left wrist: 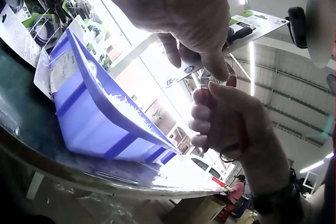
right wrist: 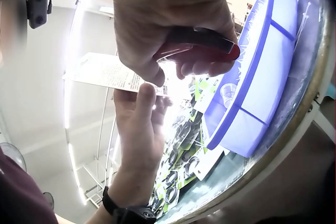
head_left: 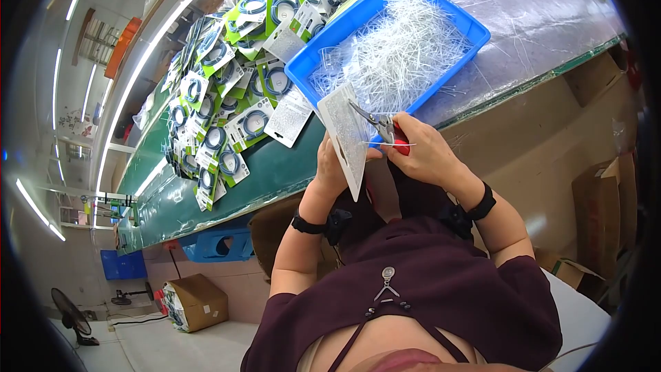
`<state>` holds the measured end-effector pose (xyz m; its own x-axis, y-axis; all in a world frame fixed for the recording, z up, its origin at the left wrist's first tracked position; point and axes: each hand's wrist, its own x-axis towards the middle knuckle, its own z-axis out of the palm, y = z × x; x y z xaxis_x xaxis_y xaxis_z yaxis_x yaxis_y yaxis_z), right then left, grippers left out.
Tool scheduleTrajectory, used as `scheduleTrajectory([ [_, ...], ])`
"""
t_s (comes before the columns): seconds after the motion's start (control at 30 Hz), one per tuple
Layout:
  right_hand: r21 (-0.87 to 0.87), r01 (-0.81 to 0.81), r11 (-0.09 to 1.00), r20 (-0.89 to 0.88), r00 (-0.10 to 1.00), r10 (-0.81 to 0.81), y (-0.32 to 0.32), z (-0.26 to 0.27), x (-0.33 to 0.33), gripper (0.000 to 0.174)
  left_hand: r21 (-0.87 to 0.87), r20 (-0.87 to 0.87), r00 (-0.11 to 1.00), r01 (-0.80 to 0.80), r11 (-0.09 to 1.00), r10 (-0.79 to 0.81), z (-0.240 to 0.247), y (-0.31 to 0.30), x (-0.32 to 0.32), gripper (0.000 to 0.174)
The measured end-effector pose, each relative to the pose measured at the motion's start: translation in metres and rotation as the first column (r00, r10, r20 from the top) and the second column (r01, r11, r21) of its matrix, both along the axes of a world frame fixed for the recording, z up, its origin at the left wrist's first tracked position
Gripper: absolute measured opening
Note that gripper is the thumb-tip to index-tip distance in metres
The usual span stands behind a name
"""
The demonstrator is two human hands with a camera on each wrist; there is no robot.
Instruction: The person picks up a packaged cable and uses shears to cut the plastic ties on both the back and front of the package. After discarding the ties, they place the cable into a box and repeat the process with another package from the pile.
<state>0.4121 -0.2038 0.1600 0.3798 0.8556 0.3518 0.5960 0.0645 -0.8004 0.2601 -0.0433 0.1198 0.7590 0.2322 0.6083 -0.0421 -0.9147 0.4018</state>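
Note:
My left hand [head_left: 332,167] holds a white printed packaging card [head_left: 346,139] by its edge, with the back of the card facing up. Green and a dark cable end show on the card's other face [left wrist: 262,23] in the left wrist view. Red-handled cutting pliers [head_left: 380,124] are gripped in my right hand [head_left: 428,153], their jaws lying right at the card's face. A thin white tie strand [head_left: 392,143] sticks out beside the pliers. In the right wrist view the pliers' handle [right wrist: 202,43] crosses my palm, and the left thumb presses on the card [right wrist: 105,70].
A blue tray [head_left: 480,33] heaped with thin white plastic ties [head_left: 413,45] stands just beyond my hands. To its left, many carded cables [head_left: 227,96] lie piled on the green tabletop [head_left: 272,179]. Cardboard boxes [head_left: 597,200] stand below at the right.

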Motion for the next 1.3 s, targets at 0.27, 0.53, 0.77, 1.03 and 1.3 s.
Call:
scheduleTrajectory([
  [0.27, -0.018, -0.02, 1.0, -0.057, 0.998, 0.019, 0.004, -0.007, 0.002, 0.028, -0.227, 0.124, 0.991, 0.078, 0.971, -0.051, -0.016, 0.005, 0.006, 0.059],
  [0.53, -0.09, -0.037, 0.995, -0.134, 0.991, 0.025, 0.017, -0.037, 0.013, 0.031, -0.145, -0.022, 1.0, 0.007, 0.989, -0.01, 0.012, 0.007, 0.011, 0.062],
  [0.77, -0.213, -0.044, 0.976, -0.13, 0.991, 0.016, 0.003, -0.034, 0.01, 0.034, -0.755, 0.293, 0.956, 0.243, 0.609, -0.018, 0.007, 0.008, 0.014, 0.067],
  [1.03, -0.218, 0.046, 0.975, 0.018, 0.999, -0.043, 0.005, -0.037, 0.007, 0.036, -0.809, 0.382, 0.924, 0.325, 0.49, 0.019, 0.013, 0.002, 0.015, 0.068],
  [1.3, -0.299, 0.017, 0.954, -0.011, 1.0, -0.022, 0.011, -0.035, 0.009, 0.036, -0.768, 0.391, 0.919, 0.353, 0.535, -0.046, 0.017, -0.003, 0.014, 0.066],
])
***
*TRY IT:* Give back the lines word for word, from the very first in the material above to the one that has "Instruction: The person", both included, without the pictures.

*TASK ANSWER:*
left wrist: 
right wrist: 
head_left: 
`<state>` holds the measured end-effector pose (xyz m; its own x-axis, y-axis; all in a world frame fixed for the recording, z up, its origin at the left wrist's first tracked position; point and axes: each hand's wrist, its own x-axis towards the middle knuckle, its own z-axis out of the palm, y = z × x; x y z xaxis_x xaxis_y xaxis_z yaxis_x yaxis_y yaxis_z), right then left, grippers left out.
Tool scheduleTrajectory, used as `scheduleTrajectory([ [_, ...], ])`
"""
t_s (comes before the columns): seconds after the motion's start (control at 30 Hz), one per tuple
Layout:
  right_hand: r21 (-0.87 to 0.87), r01 (-0.81 to 0.81), r11 (-0.09 to 1.00), r20 (-0.89 to 0.88), r00 (-0.10 to 1.00), r10 (-0.81 to 0.81), y (-0.32 to 0.32), z (-0.26 to 0.27), x (-0.33 to 0.33), gripper (0.000 to 0.174)
  left_hand: r21 (-0.87 to 0.87), r20 (-0.87 to 0.87), r00 (-0.11 to 1.00), r01 (-0.80 to 0.80), r11 (-0.09 to 1.00), r10 (-0.79 to 0.81), z (-0.240 to 0.247), y (-0.31 to 0.30), x (-0.32 to 0.32), gripper (0.000 to 0.174)
The measured end-effector pose, each relative to the pose measured at the motion's start: translation in metres and rotation as the first column (r00, r10, r20 from the top) and the second column (r01, r11, r21) of its matrix, both along the axes of a world frame fixed for the recording, z up, its origin at the left wrist's first tracked position
Gripper: absolute measured opening
Note that gripper is the thumb-tip to index-tip distance in metres
The usual span stands behind a name
"""
The demonstrator is two human hands with a camera on each wrist; there is no robot.
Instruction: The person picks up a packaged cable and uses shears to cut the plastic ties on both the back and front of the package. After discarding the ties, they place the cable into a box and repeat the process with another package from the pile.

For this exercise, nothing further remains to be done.